Your deploy failed. SSH access refused. The proxy is choking. You need control back—now.
When working with remote Git repositories behind an SSH access proxy, stale keys or misaligned credentials can kill your workflow. This is where git reset and SSH proxy configuration meet. Understanding how to reset, re-authenticate, and re-route can save hours of downtime.
1. Identify the proxy layer
If your environment uses an SSH access proxy—like a jump host, bastion, or secure gateway—you must know exactly where Git connects. Run:
ssh -vvv user@proxy-host
This reveals handshake details, key acceptance, and where the chain breaks.
2. Reset Git state safely
A hard reset restores the repository to a known commit.

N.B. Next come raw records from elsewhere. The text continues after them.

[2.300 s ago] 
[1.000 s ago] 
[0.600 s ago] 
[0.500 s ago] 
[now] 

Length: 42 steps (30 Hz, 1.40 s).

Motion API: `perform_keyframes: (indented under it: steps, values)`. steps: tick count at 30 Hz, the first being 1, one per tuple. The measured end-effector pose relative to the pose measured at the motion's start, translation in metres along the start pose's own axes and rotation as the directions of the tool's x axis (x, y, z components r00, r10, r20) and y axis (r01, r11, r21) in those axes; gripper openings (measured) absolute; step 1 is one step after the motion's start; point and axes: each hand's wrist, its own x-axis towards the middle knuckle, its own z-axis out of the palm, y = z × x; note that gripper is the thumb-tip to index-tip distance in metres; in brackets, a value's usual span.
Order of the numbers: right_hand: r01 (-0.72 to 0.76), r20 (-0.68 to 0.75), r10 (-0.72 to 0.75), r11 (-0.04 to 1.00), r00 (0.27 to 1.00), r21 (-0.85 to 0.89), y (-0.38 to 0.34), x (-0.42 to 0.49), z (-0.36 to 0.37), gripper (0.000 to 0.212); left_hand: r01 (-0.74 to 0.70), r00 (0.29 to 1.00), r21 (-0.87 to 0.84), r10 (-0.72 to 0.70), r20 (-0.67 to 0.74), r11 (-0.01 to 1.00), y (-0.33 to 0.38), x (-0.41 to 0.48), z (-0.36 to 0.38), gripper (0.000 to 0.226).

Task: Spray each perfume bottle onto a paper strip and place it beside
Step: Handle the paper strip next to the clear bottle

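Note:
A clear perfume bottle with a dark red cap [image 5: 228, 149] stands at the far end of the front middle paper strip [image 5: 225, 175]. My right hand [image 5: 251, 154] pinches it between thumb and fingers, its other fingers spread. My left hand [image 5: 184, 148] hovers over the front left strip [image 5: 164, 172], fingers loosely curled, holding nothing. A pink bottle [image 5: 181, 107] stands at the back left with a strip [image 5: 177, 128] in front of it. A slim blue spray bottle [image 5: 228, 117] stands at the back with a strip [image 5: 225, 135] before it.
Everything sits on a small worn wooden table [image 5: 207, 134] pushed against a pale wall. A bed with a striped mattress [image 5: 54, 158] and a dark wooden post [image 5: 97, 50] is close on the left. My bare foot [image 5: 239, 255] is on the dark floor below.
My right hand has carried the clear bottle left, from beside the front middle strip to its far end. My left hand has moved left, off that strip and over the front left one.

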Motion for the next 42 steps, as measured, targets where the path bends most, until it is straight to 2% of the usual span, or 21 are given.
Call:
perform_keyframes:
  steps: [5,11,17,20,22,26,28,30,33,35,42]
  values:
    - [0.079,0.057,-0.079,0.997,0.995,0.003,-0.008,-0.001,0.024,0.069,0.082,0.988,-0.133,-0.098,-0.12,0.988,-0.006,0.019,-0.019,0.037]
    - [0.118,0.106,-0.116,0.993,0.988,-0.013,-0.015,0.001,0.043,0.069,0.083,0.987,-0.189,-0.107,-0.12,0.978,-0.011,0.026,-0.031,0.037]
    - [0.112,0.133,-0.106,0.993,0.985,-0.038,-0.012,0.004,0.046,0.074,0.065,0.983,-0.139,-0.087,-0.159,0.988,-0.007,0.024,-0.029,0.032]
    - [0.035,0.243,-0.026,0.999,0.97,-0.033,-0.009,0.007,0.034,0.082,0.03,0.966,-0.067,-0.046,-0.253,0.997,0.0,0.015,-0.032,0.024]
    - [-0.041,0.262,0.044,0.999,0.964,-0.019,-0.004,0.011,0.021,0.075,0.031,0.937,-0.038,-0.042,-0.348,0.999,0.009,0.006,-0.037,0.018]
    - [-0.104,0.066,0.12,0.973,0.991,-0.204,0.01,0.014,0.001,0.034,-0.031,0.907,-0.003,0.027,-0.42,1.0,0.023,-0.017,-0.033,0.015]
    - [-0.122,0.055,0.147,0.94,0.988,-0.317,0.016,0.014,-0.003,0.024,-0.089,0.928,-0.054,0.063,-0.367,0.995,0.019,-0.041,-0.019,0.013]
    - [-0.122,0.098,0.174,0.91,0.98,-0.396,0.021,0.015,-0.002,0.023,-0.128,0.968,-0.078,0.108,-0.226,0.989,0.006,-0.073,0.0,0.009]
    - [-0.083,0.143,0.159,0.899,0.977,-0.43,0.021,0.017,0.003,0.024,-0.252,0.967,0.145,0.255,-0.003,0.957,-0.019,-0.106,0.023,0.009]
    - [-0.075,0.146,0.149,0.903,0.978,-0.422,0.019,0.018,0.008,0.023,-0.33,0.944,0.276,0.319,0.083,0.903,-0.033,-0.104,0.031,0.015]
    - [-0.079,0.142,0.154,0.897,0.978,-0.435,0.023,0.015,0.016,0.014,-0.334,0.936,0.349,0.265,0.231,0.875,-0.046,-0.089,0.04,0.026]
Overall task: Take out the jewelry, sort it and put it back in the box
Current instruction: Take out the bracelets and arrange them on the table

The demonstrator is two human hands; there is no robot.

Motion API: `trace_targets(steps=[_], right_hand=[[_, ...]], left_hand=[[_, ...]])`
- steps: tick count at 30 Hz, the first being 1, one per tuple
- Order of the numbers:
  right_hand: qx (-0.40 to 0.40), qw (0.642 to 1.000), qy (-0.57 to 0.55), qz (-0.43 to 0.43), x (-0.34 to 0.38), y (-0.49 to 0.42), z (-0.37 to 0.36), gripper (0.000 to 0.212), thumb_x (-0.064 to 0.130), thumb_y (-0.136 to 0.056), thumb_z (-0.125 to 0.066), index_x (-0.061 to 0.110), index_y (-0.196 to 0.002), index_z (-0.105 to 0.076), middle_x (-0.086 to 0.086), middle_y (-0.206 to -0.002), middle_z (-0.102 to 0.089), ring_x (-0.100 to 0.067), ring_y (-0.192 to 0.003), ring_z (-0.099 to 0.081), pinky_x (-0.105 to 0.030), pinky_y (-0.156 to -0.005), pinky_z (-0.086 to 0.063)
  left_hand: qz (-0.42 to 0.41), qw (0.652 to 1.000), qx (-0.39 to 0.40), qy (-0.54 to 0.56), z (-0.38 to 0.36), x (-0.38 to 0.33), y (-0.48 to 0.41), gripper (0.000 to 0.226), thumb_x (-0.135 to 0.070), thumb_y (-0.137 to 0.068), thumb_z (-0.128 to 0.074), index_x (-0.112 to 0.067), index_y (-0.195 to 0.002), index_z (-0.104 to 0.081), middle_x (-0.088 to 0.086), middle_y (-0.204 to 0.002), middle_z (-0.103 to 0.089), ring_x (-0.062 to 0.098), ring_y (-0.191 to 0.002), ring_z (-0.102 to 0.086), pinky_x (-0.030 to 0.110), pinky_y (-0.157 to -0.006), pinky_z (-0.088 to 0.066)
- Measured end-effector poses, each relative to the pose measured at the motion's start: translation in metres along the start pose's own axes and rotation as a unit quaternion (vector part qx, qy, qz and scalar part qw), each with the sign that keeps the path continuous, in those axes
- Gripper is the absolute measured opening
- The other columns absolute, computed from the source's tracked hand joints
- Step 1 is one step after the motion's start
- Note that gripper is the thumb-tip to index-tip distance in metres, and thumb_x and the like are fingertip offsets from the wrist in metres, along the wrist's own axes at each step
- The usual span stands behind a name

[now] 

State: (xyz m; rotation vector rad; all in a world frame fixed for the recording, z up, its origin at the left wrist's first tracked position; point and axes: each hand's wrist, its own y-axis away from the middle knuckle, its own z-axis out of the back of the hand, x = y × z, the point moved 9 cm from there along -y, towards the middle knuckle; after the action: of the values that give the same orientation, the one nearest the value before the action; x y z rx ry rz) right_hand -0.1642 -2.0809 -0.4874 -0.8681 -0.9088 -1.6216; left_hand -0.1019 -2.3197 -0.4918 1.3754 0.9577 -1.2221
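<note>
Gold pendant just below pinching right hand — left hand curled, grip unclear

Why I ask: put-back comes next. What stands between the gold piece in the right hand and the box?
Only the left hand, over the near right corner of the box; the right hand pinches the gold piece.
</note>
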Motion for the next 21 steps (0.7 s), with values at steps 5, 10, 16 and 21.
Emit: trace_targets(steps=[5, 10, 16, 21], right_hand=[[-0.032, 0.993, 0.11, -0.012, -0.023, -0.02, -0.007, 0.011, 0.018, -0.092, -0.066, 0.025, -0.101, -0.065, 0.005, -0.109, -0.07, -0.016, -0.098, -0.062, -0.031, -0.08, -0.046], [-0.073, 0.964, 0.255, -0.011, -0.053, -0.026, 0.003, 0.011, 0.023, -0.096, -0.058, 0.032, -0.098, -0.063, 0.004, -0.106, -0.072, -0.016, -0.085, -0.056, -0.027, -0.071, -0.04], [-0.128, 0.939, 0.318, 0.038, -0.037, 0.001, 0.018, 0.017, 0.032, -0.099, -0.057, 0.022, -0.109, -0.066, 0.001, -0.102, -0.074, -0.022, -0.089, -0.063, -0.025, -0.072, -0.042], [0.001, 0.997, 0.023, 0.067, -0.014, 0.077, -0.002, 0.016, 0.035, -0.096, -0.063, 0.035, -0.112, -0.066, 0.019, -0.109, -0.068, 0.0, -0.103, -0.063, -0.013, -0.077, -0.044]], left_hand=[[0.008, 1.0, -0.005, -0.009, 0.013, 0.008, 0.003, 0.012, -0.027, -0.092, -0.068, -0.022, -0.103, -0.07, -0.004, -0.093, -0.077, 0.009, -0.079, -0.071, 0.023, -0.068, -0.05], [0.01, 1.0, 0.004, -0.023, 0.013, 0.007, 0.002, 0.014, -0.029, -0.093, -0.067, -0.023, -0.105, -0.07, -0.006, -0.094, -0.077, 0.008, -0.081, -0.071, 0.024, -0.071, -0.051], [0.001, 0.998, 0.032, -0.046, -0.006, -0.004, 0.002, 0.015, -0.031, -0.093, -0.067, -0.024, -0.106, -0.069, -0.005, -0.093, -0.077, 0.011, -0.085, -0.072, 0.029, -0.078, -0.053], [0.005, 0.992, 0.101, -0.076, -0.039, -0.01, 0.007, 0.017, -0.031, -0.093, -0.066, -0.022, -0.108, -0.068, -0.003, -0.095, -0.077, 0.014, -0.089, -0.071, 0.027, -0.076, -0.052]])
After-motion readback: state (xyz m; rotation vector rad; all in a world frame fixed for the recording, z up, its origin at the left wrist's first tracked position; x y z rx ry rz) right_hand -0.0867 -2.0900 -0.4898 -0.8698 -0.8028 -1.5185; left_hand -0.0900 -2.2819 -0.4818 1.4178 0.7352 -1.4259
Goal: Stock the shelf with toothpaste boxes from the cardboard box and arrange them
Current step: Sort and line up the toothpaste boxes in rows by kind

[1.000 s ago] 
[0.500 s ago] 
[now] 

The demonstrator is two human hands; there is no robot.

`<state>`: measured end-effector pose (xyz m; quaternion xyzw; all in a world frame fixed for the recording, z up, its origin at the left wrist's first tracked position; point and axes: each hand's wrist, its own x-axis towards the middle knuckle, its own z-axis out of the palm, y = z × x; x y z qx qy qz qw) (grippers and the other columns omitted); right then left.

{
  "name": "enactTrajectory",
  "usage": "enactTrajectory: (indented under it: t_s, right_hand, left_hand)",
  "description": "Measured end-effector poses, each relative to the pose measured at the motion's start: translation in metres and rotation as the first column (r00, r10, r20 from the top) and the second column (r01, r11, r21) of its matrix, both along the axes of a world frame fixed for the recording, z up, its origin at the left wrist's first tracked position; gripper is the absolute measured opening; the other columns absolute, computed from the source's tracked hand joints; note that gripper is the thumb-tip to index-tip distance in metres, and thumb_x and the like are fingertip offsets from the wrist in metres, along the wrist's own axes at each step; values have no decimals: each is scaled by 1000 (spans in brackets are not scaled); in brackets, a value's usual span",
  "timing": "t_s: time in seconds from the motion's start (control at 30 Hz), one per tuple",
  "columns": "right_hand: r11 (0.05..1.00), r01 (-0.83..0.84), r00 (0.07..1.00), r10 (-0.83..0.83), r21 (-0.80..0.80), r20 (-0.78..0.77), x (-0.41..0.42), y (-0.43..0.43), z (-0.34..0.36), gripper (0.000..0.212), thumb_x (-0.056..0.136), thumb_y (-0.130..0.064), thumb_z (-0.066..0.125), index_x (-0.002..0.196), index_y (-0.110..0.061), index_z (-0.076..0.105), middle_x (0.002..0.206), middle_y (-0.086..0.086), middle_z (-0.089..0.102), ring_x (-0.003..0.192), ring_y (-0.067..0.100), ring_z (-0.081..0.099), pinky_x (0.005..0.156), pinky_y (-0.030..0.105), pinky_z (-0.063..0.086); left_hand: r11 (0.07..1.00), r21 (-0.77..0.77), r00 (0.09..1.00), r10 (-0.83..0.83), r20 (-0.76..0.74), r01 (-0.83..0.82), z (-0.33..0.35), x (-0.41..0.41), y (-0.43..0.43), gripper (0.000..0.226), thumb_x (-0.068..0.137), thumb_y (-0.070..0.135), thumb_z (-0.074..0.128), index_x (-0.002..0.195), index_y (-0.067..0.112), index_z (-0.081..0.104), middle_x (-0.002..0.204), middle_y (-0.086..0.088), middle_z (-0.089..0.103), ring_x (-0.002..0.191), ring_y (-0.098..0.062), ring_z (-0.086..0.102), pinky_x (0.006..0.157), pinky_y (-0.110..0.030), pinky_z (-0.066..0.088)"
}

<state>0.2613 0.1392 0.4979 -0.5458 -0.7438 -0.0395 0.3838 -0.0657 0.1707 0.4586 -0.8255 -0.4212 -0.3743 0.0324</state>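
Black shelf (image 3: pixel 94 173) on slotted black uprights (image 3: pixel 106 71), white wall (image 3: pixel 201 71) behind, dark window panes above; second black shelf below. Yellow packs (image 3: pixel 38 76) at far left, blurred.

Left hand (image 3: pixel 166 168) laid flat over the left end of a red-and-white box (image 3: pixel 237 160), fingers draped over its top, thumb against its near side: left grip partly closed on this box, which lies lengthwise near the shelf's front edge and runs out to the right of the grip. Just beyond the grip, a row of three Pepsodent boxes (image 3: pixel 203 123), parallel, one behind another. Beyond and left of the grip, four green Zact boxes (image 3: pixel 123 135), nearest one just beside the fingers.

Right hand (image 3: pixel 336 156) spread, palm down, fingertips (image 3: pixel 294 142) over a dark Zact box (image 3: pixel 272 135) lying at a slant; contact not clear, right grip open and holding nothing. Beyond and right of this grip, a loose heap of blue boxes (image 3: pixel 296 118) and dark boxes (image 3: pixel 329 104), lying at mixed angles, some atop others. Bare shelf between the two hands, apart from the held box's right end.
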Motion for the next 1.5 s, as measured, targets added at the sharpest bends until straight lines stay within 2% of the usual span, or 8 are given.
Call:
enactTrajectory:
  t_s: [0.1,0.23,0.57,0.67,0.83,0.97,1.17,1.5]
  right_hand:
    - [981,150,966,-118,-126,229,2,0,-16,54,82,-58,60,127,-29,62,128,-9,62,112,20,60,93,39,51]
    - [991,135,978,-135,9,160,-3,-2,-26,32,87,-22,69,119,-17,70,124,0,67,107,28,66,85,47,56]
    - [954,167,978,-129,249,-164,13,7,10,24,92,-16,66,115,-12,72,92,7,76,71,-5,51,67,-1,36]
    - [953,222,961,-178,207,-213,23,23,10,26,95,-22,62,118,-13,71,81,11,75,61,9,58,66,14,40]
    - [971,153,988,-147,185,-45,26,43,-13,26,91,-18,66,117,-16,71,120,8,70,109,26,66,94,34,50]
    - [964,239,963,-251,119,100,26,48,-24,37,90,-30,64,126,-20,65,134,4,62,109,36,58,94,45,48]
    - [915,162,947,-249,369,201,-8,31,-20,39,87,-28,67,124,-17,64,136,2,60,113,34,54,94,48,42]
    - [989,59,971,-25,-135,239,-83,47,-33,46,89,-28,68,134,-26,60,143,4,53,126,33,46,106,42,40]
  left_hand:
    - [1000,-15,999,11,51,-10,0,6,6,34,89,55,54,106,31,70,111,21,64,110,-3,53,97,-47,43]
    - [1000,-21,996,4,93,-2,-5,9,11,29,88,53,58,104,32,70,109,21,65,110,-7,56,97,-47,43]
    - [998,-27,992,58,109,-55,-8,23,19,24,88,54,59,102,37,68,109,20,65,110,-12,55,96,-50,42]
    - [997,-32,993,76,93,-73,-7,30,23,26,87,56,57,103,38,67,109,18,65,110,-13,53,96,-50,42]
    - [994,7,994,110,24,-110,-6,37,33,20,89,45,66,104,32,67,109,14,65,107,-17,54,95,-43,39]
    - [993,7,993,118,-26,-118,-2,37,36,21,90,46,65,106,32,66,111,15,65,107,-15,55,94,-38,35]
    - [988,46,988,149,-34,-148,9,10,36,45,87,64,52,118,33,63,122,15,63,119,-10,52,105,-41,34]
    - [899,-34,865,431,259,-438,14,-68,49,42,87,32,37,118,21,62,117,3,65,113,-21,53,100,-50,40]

Use:
git fetch origin
git reset --hard origin/main
This clears local divergences that can cause merge conflicts when tunneling through the SSH proxy.
3. Refresh SSH keys and config
Stale keys often block proxy auth. Replace or regenerate keys:
ssh-keygen -t ed25519 -C "your_email@example.com"
ssh-add ~/.ssh/id_ed25519
Update ~/.ssh/config for the proxy host:
Host proxy-host
HostName proxy.example.com
User git
IdentityFile ~/.ssh/id_ed25519
4. Verify access through the proxy
Test with:
ssh -T git@proxy-host
If this works, Git will route pushes and pulls correctly.
5. Combine reset and proxy routing
When both the repository state and SSH route are correct, operations succeed:
git pull
git push
No timeout. No rejection.
A precise git reset and a cleaned proxy config build a direct, reliable line to your remote repo. This process works in bare-metal servers, containers, and CI/CD pipelines the same way—fast, predictable, repeatable.